14 November 2003
Unless companies improve the quality and timeliness of business information delivered to the boardroom, corporate failures will continue to happen, according to the latest report from CIMA. Performance Reporting to Boards is being sent to the UK's top 250 finance directors and chairs of audit committees. It sets out the principles of good reporting of both financial and non-financial information to boards of directors, the systems companies need to have in place to do it and the culture that supports it. It illustrates good practice and the case studies provide useful ideas to make improvements in organisations and are a springboard for new thinking.
Charles Tilley, CIMA Chief Executive, said:
"Many of the post-Enron discussions about corporate governance have focused almost exclusively on the roles and responsibilities of directors and the structure of boards and board committees. This is hardly surprising. But boards do not exist in a vacuum – in order to make the right decisions, directors must base them on good quality and timely information about the company’s performance."
He added:
"Ultimately good performance reporting to boards is about competitiveness. If you want directors to make good strategic decisions, they need to be given good business information at the right time. Culture and performance management systems must also be aligned to this, as directors need to trust the information given to them."
Charles Tilley added: "Good performance reporting is about the quality of the information provided to directors. We need to move away from the mentality that leads to the board report needing to be delivered by a fork lift truck. This is particularly pertinent post-Enron where there may be a temptation to increase the amount of information provided to the board. Quality is the key, not quantity."
The report highlights that many companies do not know where value is created or destroyed in their business.
Charles Tilley said:
"In many companies it is currently the case that this information simply isn’t available or there is a lack of understanding about what the relevant numbers are. This hampers decision-making as much time is spent reconciling figures or getting information out of different systems."

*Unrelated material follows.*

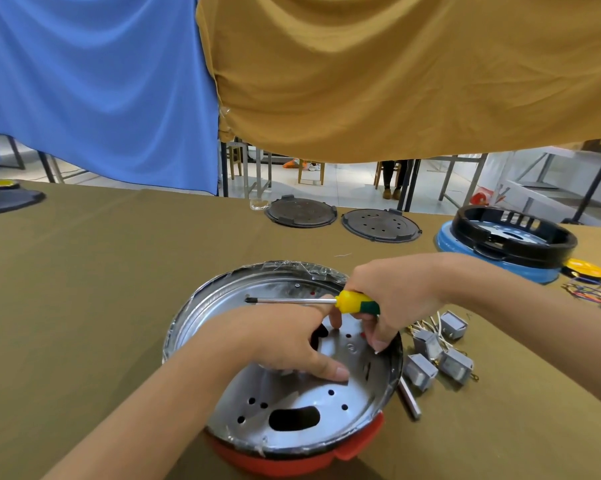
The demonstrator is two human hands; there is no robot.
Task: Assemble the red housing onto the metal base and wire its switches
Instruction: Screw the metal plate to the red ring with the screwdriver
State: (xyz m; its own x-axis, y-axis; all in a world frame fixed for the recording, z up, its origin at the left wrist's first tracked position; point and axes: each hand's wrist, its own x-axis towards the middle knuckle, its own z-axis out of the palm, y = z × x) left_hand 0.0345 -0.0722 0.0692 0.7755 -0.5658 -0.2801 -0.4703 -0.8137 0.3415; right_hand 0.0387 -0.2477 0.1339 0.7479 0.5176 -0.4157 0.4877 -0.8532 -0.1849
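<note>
Red housing (292, 460): near centre on desk (84, 306), under metal base (292, 403); base round, perforated, rim up.
Left hand (285, 341): inside base, fingers curled down on plate; grip contents cannot tell.
Right hand (392, 296): grip closed round screwdriver (326, 301), yellow-green handle, shaft level, tip pointing left over base.
Grey switches (437, 355): wired cluster, just right of base.
Black discs (301, 212): two, far centre.
Blue-black housing (506, 240): far right.
</note>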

CIMA is concerned with the best practice of board reporting necessary for good market performance and corporate governance. The report outlines characteristics of good information and key performance indicators, and provides tables detailing good and poor practice. There is also a performance reporting checklist.
The case studies at the end of the report broaden the perspective by revealing two differing innovative approaches to performance reporting.

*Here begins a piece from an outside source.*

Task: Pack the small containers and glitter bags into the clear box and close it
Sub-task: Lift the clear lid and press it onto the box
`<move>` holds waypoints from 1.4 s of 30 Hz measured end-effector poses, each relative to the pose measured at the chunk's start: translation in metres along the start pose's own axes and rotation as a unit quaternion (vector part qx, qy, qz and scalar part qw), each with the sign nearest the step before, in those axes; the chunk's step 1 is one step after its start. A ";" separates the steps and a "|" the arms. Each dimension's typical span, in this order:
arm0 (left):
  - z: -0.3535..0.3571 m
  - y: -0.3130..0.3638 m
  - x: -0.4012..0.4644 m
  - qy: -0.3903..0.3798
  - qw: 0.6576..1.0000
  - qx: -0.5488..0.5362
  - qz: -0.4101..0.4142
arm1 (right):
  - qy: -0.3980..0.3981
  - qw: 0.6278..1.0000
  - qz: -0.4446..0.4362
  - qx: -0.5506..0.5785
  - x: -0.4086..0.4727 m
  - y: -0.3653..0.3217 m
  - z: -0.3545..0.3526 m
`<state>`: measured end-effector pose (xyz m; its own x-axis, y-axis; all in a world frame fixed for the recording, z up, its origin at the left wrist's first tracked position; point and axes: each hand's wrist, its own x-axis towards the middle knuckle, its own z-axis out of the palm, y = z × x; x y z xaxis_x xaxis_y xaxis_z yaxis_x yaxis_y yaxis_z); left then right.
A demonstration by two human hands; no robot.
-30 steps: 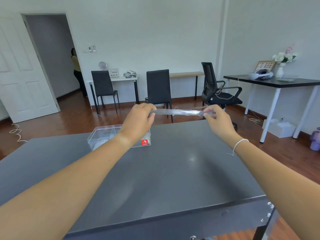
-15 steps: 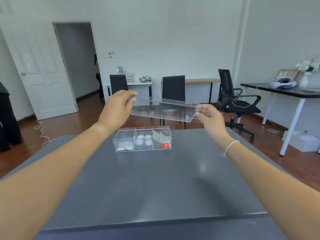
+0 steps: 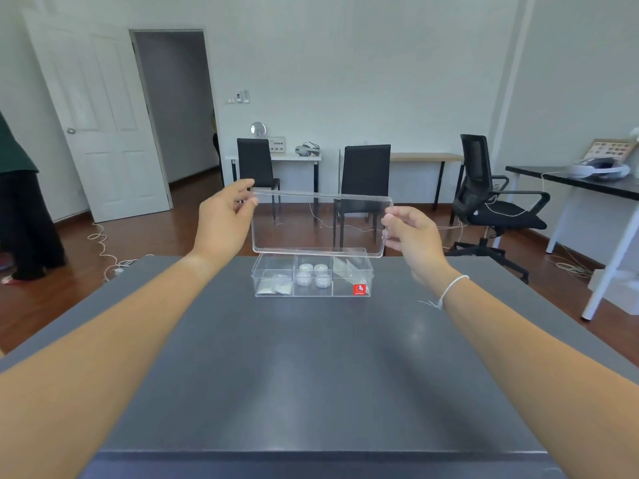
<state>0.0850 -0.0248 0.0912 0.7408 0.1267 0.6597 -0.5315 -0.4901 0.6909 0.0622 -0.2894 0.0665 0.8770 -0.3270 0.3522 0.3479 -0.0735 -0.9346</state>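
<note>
The lid [image 3: 320,224] has tipped up and come closer over the box [image 3: 313,276] on the tabletop [image 3: 311,375], my left hand [image 3: 224,216] and right hand [image 3: 411,229] pinching its ends, so I level it squarely above the packed compartments before lowering.

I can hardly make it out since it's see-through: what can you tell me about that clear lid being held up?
The clear lid is a thin rectangular sheet of transparent plastic with a shallow rim and rounded corners. It is held in the air, tilted nearly upright, its lower edge just above the open clear box. The left hand pinches its left end, the right hand its right. Chairs and floor show through it.
</note>
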 end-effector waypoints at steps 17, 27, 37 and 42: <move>0.021 -0.051 0.000 -0.008 0.993 -0.082 -0.088 | 0.040 0.995 0.089 -0.021 0.023 0.016 0.013; 0.023 -0.074 -0.006 -0.013 0.988 -0.087 -0.125 | -0.015 0.993 0.116 0.000 0.018 0.039 0.012; 0.023 -0.082 -0.019 -0.063 0.978 -0.118 -0.158 | -0.046 0.989 0.117 -0.073 0.011 0.064 0.012; 0.027 -0.084 -0.023 -0.068 0.978 -0.120 -0.154 | -0.037 0.987 0.127 -0.093 0.012 0.069 0.014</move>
<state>0.1237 -0.0099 0.0098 0.9203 0.1129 0.3745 -0.3429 -0.2277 0.9114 0.1011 -0.2849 0.0070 0.9522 -0.2881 0.1012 0.0527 -0.1716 -0.9838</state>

The first case describes how the logistics company DHL changed the focus and structure of its performance reviews with a view to improving decision making at board level. The result was the appointment of a dedicated team of business performance analysts charged with supporting board directors.
The second case, from the management consultancy Metapraxis, focuses on an implementation of an early warning service for company directors. The service is designed to help finance teams support their boards in providing relevant and forward-looking reporting.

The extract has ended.